I am sure like many you will have missed the release of the 2020 Happiness report that was released in March. Once again, the Nordic countries occupy the top spots along with countries such as New Zealand and Switzerland.
The report stated that people tend to be happier in countries where there is easy access to relatively generous welfare benefits, and where the labour market is regulated to avoid employee exploitation. Access to financial support and protection from exploitation are paramount during the Covid-19 pandemic as economies implode across the world.
Quality of government is another key explanation often provided for the high life satisfaction of Nordic countries. Typically, government quality has been divided into two dimensions: Democratic quality and delivery quality.
The first is about the access to power including factors such as the ability to participate in selecting the government, freedom of expression, freedom of association, and political stability. The latter is about the exercise of power, including the rule of law, control of corruption, regulatory quality, and government effectiveness.
The Nordic countries are also well known for low levels of income inequality. Europeans prefer more equal societies, and inequality has a negative relation with happiness, especially among the poor in Europe. Thus, low levels of inequality might be important for the happiness of Nordic citizens.
Trust in other people has also been linked to citizen happiness. The most used measure of generalised trust asks about whether most people can be trusted such as whether people believe that a lost wallet will be returned to its owner.
Social cohesion, the sense of belonging of a community, has three dimensions including connectedness to other people, having good social relations, and having a focus on the common good. Denmark, Finland, and Sweden occupy the top three positions in the 2020 index of social cohesion, making trust and social cohesion an explanation for the Nordic happiness.
A comparison of the US and Denmark shows that the favourable difference in happiness for the Danes was particularly pronounced for low income citizens. Being poor in Denmark does not have as harsh an effect on happiness as in the US, where the gap between rich and poor is much larger and where there are not similar welfare services and public goods available for the poor.

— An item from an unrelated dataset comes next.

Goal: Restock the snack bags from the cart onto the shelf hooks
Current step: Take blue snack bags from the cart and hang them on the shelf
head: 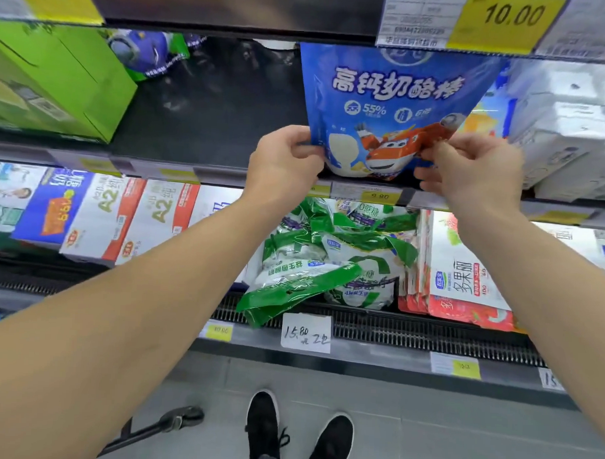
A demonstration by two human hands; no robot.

All Nordic countries are in the top 11 in the world as regards low levels of variance in life evaluations meaning that people’s happiness scores tend to be closer to one another in these countries compared with other countries in the world.
Of the top 10 richest countries in the world, the Netherlands, Luxembourg, and Switzerland rank similarly to Nordic countries in terms of both high life satisfaction and low inequality of life satisfaction scores. In contrast, the other richest countries such as the US, Russia and Hong Kong, have a more unequal distribution of happiness, and the average life satisfaction in these countries is lower than in the Nordics.
The general recipe for creating highly satisfied citizens is all about ensuring that state institutions are of high quality, non-corrupt, able to deliver what they promise, and generous in taking care of citizens during periods of adversity such as the pandemic we are presently experiencing.
Hopefully after this pandemic is over our leaders will reflect on how they look after their people and take inspiration from our Nordic brothers and sisters.